Kadang-kadang dilakukan teknik pemolesan kering. Selama
pemolesan harus dijaga agar jangan timbul panas yang berlebih pada
gigi tiruan.
20
2.5.2.3 Waktu yang Dibutuhkan
Setelah penutupan kuvet protesa terakhir, tekanan harus tetap dipertahankan
selama proses polimerisasi. Waktu yang dibutuhkan untuk polimerisasi beragam
sesuai deng bahan yang dipilih. Pengerasan awal resin umumnya terjadi dalam 30
menit setelah penutupan kuvet terakhir. Namun diragukan bahwa polimerisasi
sudah sempurna. Untuk menjamin polimerisasi sudah terjadi secara sempurna
maka kuvet harus ditahan dibawah tekanan selama minimal 3 jam.
2.5.2.4 Akibat Manipulasi yang Salah
Resin yang terpolimerisasi secara kimia tidak pernah sesempurna Heat Cured
Resin. Resin yang terpolimerisasi secara kimia 3-5% monomer bebas. Sedangkan
Heat Cured Resin 0,2-0,5% monomer bebas.
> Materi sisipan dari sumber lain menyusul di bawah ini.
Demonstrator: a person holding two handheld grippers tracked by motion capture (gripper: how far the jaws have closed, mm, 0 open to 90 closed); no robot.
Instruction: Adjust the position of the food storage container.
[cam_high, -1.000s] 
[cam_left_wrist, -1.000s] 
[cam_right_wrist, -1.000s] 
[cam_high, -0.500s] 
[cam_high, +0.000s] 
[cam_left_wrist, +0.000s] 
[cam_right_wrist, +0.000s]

Kegagalan memperoleh polimerisasi
yang sempurna cenderung menyebabkan ketidakstabilan dimensi basis protesa,
serta iritasi jaringan lunak.
2.5.3 Sifat-Sifat dan Indikasi Penggunaan
2.5.3.1 Sifat-Sifat
1) Sifat Menguntungkan:
(1) Mudah untuk dilepas dari kuvet
(2) Dimensi lebih akurat
(3) Fleksibilitas lebih tinggi dibanding Heat Cured Resin
(4) Distorsi lebih rendah dibanding Heat Cured Resin
21
2) Sifat Merugikan:
(1) Cukup mahal
(2) Sifat estetik kurang dibanding Heat Cured Resin
(3) Terdapat peningkatan Creep
(4) Terdapat peningkatan monomer bebas
(5) Warna kurang stabil
(6) Kurang kuat
(7) Adhesi dengan gigi kurang
(8) Menyebabkan iritasi
2.5.3.2 INDIKASI PENGGUNAAN:
1) Bahan individual tray
2) Bahan repair, relining, dan rebasing : menyesuaikan kondisi mukosa yang
secara fisiologis berubah
3) Bahan plat ortodonsi (removeable)
4) Bahan penambah post dam pada full denture
Pada gigi palsu dibuat pagaran ± 2 mm agar dam (jarak antara gigi palsu)
tidak kemasukkan saliva yang dapat membuat lepas.